***** Material for this task

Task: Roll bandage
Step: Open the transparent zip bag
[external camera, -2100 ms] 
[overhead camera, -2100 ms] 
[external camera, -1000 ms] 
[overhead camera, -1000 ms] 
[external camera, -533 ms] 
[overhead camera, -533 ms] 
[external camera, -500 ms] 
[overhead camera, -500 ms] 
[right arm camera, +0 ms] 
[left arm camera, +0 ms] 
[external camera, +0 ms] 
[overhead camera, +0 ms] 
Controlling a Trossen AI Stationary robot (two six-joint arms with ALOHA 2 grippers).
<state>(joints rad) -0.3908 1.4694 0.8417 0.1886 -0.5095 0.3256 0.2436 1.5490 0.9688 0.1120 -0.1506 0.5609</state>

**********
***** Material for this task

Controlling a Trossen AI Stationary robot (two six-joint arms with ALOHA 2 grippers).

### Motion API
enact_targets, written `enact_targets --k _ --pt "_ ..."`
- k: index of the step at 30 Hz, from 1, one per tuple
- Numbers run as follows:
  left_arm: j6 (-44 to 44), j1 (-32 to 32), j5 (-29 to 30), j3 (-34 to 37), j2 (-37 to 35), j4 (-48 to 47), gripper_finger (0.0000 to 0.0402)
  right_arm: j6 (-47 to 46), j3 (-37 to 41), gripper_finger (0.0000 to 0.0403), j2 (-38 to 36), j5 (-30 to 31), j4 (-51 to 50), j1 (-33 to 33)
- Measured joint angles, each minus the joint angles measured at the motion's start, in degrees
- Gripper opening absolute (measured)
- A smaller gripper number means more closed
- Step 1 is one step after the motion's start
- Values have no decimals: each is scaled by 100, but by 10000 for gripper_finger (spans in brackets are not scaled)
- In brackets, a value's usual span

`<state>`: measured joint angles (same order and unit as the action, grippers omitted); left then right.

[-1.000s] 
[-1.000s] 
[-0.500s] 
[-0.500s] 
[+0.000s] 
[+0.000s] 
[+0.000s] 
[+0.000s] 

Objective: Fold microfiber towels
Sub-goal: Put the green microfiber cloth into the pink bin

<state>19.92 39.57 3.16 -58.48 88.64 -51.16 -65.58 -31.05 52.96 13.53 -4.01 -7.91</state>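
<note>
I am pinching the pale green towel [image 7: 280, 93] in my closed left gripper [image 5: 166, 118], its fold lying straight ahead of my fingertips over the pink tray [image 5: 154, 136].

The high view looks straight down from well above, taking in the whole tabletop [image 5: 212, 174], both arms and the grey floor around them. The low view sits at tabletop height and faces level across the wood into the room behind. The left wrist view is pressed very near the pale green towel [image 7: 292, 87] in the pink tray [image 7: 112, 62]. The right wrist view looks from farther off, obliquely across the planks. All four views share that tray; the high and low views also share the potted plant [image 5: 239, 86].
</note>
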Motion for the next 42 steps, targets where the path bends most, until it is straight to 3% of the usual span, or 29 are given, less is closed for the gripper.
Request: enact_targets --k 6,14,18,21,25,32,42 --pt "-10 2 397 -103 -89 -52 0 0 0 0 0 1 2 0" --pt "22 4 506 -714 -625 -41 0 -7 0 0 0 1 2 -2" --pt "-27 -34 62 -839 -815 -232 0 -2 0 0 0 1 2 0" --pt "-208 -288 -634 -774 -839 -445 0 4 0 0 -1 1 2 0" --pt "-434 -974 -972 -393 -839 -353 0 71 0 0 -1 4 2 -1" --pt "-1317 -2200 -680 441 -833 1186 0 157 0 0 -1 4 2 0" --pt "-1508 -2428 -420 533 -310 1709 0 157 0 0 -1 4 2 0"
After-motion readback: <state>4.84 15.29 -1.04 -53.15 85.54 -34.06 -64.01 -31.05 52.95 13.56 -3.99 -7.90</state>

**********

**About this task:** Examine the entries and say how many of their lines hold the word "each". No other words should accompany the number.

**Answer for this exercise:** 2